(Work request) Output range, inclusive: from the line containing "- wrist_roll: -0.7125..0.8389" to the line containing "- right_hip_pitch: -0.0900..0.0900". Restate those lines from the data below word for word and only those.

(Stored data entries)
──────────────────────────────

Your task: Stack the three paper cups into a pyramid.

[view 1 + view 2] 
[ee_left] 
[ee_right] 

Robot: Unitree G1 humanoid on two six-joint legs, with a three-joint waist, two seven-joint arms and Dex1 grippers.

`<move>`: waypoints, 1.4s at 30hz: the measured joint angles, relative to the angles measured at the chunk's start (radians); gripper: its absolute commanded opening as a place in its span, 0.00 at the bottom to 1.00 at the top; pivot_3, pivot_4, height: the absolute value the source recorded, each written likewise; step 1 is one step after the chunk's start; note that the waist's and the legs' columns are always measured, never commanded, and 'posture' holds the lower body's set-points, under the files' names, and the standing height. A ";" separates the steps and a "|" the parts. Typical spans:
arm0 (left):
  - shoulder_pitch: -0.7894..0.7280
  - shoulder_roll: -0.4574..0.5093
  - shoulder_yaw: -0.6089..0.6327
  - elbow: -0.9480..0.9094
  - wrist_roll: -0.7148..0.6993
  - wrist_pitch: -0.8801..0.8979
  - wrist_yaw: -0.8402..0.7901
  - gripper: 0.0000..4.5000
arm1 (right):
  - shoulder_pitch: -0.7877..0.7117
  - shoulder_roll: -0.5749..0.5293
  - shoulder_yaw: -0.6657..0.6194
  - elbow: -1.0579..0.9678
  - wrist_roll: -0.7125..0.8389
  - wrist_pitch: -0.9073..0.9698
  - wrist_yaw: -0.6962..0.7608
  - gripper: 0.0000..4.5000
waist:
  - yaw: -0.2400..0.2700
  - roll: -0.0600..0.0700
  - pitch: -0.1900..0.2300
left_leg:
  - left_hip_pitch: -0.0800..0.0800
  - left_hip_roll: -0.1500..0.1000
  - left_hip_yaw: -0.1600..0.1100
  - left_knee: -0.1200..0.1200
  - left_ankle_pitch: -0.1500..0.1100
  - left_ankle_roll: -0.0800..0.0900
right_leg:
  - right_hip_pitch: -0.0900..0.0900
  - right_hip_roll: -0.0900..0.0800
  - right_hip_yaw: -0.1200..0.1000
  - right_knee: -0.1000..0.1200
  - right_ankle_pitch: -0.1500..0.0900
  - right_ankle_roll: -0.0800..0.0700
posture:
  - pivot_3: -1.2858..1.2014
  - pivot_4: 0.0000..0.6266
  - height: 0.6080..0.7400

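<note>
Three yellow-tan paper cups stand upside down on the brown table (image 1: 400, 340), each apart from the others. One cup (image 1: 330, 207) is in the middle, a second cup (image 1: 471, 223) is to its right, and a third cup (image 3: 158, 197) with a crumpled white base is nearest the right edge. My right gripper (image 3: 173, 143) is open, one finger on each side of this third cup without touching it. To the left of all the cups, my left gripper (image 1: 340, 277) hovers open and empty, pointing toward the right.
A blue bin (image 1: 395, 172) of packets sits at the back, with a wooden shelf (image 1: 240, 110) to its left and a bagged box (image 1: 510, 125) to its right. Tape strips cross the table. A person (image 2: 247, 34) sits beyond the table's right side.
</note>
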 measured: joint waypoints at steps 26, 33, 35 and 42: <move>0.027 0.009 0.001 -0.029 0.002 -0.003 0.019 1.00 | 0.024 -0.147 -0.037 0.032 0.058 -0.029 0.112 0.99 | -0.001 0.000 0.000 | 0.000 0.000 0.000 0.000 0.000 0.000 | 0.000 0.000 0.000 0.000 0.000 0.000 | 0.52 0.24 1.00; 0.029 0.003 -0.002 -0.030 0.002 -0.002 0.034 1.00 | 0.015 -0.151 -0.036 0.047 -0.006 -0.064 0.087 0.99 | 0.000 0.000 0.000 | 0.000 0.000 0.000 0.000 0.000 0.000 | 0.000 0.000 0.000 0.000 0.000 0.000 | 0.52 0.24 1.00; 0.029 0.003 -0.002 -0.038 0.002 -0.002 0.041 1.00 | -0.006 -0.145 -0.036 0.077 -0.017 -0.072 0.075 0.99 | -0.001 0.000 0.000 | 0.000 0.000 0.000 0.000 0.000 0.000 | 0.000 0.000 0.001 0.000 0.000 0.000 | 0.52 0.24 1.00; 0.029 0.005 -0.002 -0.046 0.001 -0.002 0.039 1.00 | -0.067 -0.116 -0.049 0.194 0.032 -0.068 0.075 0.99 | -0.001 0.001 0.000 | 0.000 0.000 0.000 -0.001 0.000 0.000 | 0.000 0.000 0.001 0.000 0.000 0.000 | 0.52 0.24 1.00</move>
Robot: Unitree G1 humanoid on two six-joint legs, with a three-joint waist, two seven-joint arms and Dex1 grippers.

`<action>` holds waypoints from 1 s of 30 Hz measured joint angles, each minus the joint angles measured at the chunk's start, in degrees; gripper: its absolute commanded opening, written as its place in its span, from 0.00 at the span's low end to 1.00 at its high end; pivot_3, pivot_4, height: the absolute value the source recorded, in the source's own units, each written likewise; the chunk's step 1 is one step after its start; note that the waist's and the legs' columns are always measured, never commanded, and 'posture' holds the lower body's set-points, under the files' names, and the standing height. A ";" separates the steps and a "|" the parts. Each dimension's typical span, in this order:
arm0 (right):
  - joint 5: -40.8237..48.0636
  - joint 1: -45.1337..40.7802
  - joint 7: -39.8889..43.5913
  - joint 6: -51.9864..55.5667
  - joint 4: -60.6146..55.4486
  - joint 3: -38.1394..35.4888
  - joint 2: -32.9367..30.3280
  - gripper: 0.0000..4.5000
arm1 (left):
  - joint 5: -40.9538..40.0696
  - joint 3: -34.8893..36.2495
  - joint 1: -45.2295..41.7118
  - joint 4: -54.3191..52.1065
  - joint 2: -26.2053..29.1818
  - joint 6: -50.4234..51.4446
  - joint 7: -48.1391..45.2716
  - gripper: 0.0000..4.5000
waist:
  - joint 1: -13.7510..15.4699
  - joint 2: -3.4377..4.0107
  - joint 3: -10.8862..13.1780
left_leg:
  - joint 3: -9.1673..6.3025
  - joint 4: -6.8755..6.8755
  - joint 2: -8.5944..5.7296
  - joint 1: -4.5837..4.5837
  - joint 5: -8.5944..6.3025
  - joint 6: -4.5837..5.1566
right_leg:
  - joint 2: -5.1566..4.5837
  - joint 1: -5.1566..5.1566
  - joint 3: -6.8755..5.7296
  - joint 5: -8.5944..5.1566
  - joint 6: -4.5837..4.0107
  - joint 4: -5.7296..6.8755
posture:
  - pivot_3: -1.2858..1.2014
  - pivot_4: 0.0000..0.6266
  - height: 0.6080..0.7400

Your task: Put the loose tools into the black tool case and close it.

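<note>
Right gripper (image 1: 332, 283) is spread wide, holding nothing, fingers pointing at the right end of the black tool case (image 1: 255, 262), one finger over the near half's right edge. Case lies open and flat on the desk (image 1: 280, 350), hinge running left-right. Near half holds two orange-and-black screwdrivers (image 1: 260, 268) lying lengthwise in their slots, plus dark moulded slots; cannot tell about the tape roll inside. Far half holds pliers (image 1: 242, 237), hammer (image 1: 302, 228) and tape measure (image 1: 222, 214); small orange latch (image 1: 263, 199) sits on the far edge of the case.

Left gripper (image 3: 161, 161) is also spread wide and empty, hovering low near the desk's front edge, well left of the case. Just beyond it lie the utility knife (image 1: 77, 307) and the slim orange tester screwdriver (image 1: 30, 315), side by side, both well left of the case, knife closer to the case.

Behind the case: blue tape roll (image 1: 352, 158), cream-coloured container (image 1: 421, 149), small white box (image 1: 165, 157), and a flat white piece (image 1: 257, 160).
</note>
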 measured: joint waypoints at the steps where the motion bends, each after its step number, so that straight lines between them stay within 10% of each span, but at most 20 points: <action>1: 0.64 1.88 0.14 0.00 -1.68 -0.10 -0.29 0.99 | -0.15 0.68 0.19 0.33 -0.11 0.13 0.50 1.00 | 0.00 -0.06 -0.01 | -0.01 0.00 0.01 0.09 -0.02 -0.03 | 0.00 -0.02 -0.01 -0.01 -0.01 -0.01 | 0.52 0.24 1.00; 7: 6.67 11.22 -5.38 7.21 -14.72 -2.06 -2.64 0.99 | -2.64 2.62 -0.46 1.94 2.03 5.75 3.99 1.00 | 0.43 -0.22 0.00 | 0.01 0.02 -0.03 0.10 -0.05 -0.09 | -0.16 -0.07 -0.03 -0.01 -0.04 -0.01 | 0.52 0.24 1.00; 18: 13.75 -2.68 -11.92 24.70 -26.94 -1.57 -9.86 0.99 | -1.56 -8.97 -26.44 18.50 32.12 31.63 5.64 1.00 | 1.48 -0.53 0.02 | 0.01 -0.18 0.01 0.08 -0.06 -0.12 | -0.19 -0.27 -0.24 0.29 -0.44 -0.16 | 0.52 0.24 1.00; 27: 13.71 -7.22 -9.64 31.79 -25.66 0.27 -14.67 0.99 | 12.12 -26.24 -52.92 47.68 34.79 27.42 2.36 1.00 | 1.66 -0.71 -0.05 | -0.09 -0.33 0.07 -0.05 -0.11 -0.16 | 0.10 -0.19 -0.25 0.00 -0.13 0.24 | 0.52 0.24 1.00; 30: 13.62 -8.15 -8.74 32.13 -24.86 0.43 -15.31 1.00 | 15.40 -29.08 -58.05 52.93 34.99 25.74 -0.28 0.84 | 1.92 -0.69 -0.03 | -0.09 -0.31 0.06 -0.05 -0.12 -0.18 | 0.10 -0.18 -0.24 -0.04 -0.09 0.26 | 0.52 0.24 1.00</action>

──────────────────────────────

(Worked solution)
  - wrist_roll: -0.7125..0.8389
  - wrist_pitch: -0.9073..0.9698
  - wrist_yaw: -0.6962..0.7608
  - gripper: 0.0000..4.5000
waist:
  - yaw: -0.2400..0.2700
  - roll: -0.0600..0.0700
  - pitch: -0.1900..0.2300
left_leg:
  - left_hip_pitch: -0.0800..0.0800
  - left_hip_roll: -0.1500..0.1000
  - left_hip_yaw: -0.1600..0.1100
  - left_knee: -0.1200..0.1200
  - left_ankle_pitch: -0.1500..0.1100
  - left_ankle_roll: -0.0800..0.0900
right_leg:
  - right_hip_pitch: -0.0900..0.0900

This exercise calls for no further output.